Setup Github Repository secrets:
- AWS_REGION: eu-central-1
- AWS_ACCOUNT_ID: 123456789012
- ECR_REPO_NAME: backend-api
Workflow YAML File:
- In your GitHub repository, edit the .github/workflows/your-workflow.yml file to specify the self-hosted runner:
name: CI
on:
push:
branches:
- main
jobs:
build:
name: Build and Push Docker image to ECR
runs-on: ["aws-hosted-runner"]
steps:
- name: Checkout Code Repository
uses: actions/checkout@v4
- name: Set AWS Region
uses: aws-actions/configure-aws-credentials@v4
with:
aws-region: $\{\{ secrets.AWS_REGION }}
- name: Login to Amazon ECR
id: login-ecr
uses: aws-actions/amazon-ecr-login@v2
with:
registries: $\{\{ secrets.AWS_ACCOUNT_ID }}
- name: Build and Push Docker image to Amazon ECR
env:
ECR_REGISTRY: $\{\{ steps.login-ecr.outputs.registry }}
ECR_REPOSITORY: $\{\{ secrets.ECR_REPO_NAME }}
IMAGE_TAG: $\{\{ github.sha }}
run: |
docker build -t "$ECR_REGISTRY/$ECR_REPOSITORY:$IMAGE_TAG" .

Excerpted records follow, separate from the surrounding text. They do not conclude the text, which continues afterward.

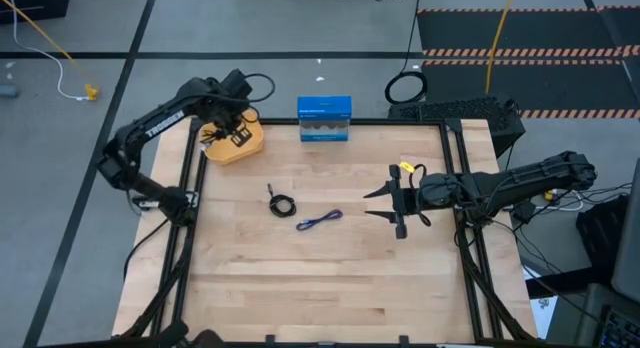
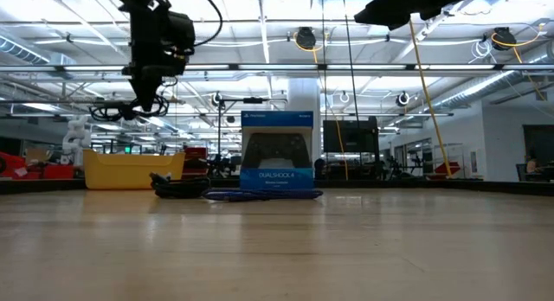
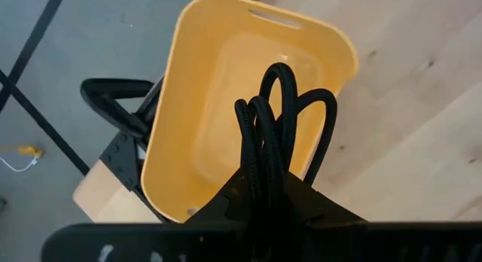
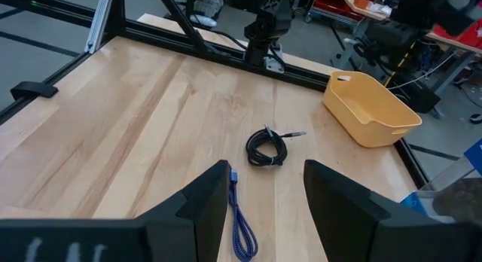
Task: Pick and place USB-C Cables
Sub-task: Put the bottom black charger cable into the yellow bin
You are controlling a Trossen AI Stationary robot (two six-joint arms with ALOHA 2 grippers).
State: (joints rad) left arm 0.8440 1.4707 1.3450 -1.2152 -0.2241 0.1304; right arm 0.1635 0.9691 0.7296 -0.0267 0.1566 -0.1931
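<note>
The left gripper (image 1: 232,128) hangs above the yellow bin (image 1: 233,140) at the back left corner of the bench (image 1: 330,278), its fingers (image 3: 256,198) pinching one black cable bundle (image 3: 282,119) whose loops stand over the bin's open inside. In the low view this gripper (image 2: 147,98) is raised clear of the bin (image 2: 132,169). A second black cable (image 1: 282,204), coiled, lies on the bare wood toward the bench's middle from the bin, and the purple-blue cable (image 1: 320,221) lies just beside that coil on the side farther from the bin, the two close but apart. The right wrist view shows the same coil (image 4: 266,147) and the blue cable (image 4: 239,220), with the bin (image 4: 370,109) beyond them. A blue boxed game controller (image 1: 324,119) stands at the back edge of the bench, near the bin. The right gripper (image 1: 392,206) hovers well apart from the bin, past the two loose cables, its fingers (image 4: 339,198) spread wide and holding nothing.
</note>
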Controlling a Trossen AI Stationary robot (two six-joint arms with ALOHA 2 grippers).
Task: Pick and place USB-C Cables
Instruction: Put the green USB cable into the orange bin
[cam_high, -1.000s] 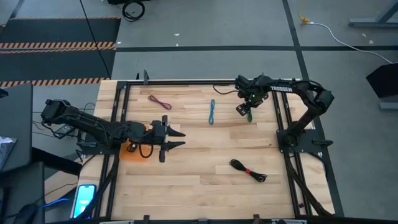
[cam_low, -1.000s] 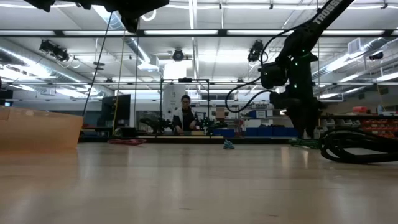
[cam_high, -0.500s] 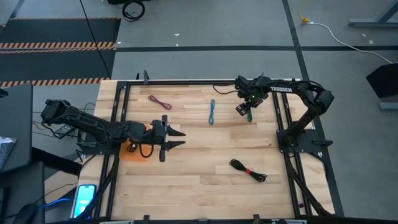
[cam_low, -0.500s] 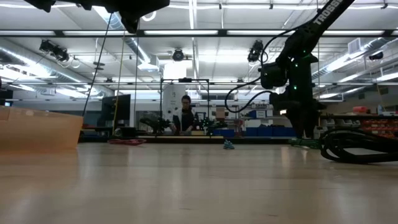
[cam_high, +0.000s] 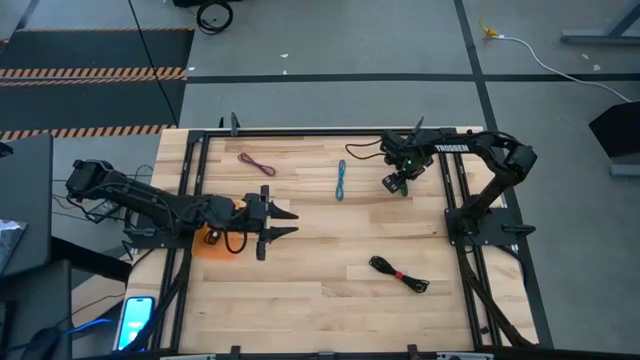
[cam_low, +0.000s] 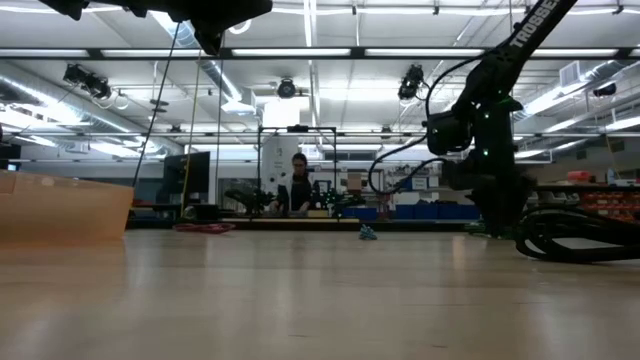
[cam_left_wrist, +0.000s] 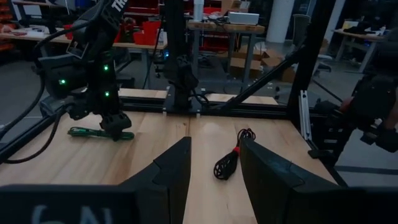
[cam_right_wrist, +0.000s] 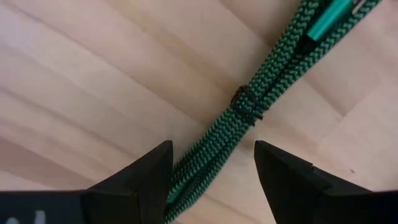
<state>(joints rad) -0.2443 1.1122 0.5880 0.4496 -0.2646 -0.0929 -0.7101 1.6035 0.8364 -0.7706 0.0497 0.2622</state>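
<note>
A green braided cable bundle (cam_right_wrist: 249, 102) with a black tie lies flat on the wood at the table's far right. My right gripper (cam_right_wrist: 211, 149) points down over it, open, with one finger on either side of the bundle. In the high view the gripper (cam_high: 398, 183) hides most of the cable. A teal-blue cable (cam_high: 341, 179) and a maroon cable (cam_high: 257, 163) lie along the far side. A black cable with a red tie (cam_high: 398, 274) lies near the front right. My left gripper (cam_high: 285, 223) hangs level at the left, open, with nothing between its fingers.
An orange pad (cam_high: 208, 245) with a black coil on it lies under my left arm. Black frame rails (cam_high: 455, 190) run along the table's sides and far edge. A phone (cam_high: 135, 318) sits off the near left corner. A person (cam_low: 297, 188) works far behind the table.
My right gripper has come down toward the green cable, still pointing down and still open. The cables have not moved.
</note>
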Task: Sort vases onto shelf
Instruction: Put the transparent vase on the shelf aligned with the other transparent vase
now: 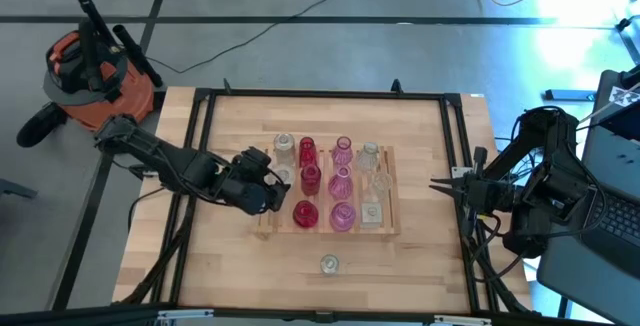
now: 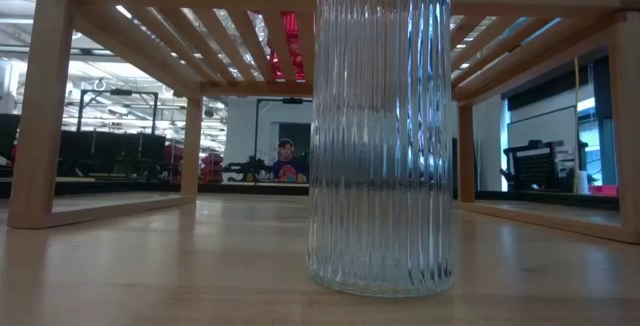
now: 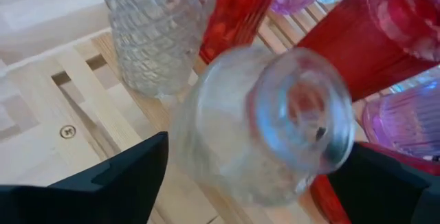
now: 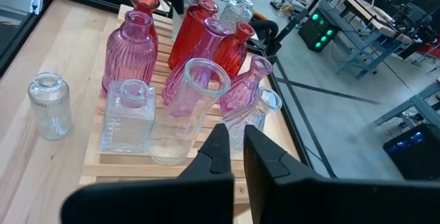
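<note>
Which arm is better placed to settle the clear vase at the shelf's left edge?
Left. The left end effector is around that clear vase, over the shelf; the right end effector waits beyond the shelf's right side.

Both arms are dark, nearly black, built from chunky jointed segments. In the high view the left arm (image 1: 160, 156) is a chain of rounded black housings ending in a bulky black head at the left gripper (image 1: 272, 188), with thin black cables trailing from its base. The right arm (image 1: 540, 181) is a compact mass of black links with looping black cables beside it, tapering to the right gripper (image 1: 440, 186), which ends in two slim pointed tips. In the wrist views the fingers (image 3: 96, 186) are matte black, smooth-faced wedges with angular, bevelled edges (image 4: 227, 159).
</note>
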Controlling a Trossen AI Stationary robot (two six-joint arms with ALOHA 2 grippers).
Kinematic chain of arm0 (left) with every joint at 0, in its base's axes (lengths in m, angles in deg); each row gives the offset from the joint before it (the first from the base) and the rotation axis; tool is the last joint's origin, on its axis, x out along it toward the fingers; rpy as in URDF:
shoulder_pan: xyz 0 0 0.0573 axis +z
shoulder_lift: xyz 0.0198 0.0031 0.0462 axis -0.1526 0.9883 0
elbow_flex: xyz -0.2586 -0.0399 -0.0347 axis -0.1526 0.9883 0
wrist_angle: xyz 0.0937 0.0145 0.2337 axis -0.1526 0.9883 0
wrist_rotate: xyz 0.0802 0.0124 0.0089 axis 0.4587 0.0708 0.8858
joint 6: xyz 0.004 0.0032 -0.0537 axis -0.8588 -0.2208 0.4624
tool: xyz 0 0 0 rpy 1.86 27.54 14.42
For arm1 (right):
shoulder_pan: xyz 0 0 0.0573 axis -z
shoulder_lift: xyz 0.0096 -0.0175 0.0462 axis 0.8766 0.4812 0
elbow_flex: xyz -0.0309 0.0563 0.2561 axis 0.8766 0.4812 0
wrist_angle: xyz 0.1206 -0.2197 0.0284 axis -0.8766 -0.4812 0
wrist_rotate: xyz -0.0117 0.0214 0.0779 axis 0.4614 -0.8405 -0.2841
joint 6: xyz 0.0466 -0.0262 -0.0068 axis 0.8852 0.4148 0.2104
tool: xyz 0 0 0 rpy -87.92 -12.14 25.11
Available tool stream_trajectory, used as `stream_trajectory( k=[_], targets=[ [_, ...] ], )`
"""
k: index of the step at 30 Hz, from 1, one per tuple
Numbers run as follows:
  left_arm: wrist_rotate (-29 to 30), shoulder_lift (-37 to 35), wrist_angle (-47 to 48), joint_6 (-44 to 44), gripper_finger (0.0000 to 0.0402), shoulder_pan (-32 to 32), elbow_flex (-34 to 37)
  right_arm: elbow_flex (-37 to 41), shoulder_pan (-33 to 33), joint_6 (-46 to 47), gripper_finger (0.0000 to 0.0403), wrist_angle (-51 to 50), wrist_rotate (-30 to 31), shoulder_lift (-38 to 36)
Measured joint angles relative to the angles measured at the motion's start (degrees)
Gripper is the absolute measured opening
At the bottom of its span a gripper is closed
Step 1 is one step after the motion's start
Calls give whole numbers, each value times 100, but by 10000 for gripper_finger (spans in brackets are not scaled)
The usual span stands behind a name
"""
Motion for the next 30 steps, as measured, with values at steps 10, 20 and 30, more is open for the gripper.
stream_trajectory(
  k=[10,20,30],
  targets=[
    [-33,-167,97,187,382,86,22,0,0,-2,1,28,4,0],
    [-309,-457,23,365,380,184,15,0,1,-11,1,66,21,107],
    [-264,-596,-78,496,380,177,13,0,0,-9,1,62,12,227]
  ],
)
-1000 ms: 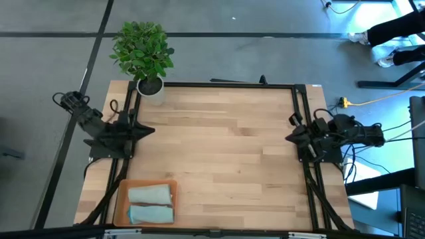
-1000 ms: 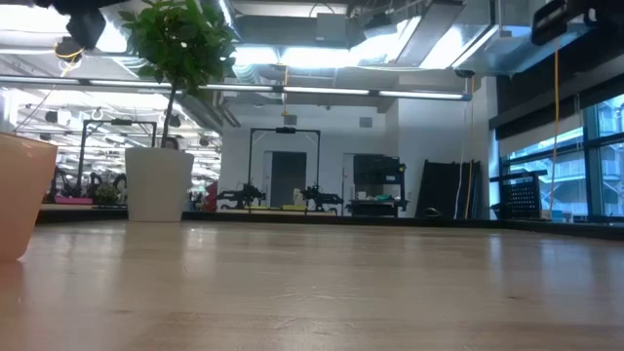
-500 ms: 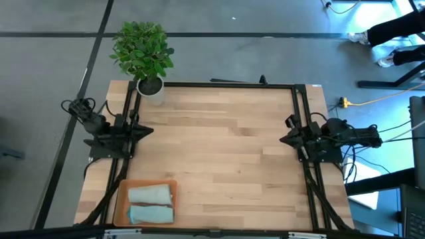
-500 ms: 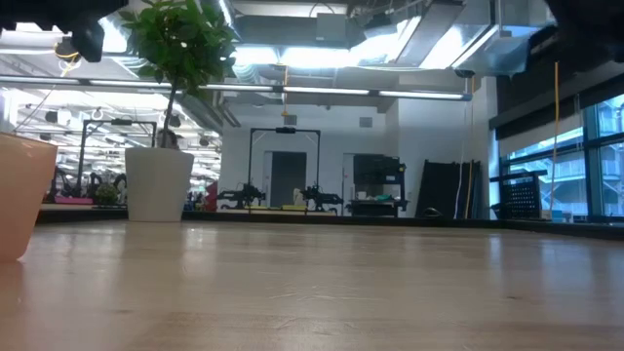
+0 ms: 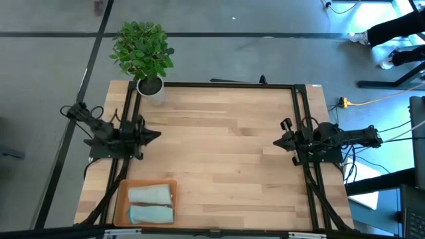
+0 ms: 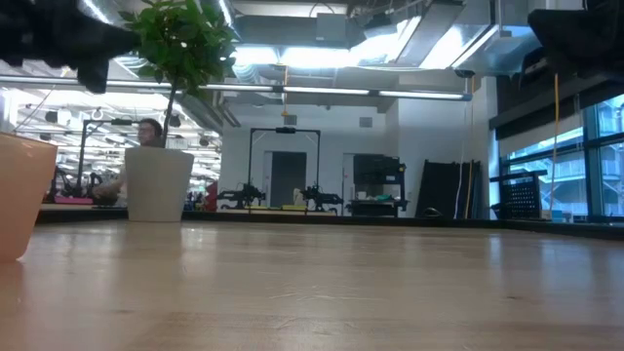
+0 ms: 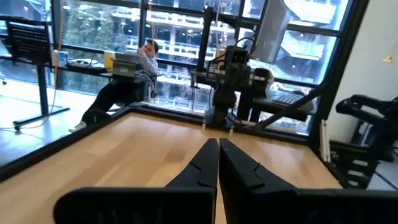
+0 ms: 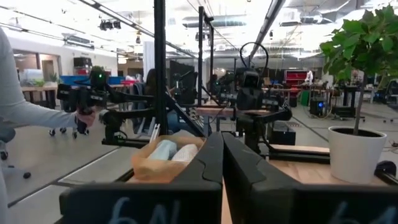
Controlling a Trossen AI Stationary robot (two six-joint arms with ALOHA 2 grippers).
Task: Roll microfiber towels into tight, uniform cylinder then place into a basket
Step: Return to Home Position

docker push "$ECR_REGISTRY/$ECR_REPOSITORY:$IMAGE_TAG"
echo "IMAGE $IMAGE_TAG is pushed to $ECR_REGISTRY/$ECR_REPOSITORY"
echo "Image Tag: $IMAGE_TAG"
echo "Image Name: $ECR_REGISTRY/$ECR_REPOSITORY:$IMAGE_TAG"Commit and Push:
- Commit the changes to your repository and push them. The workflow should now run using your self-hosted runner.
You can refer this Github Repository for the full codebase.
Conclusion
Setting up self-hosted GitHub runners on AWS provides flexibility, performance, and potentially cost savings for your CI/CD pipelines. While the initial setup requires some effort, the control and customization it offers are well worth it, especially for complex workflows or high-security environments. By following this guide, you’ll be well on your way to optimizing your GitHub Actions workflows using AWS.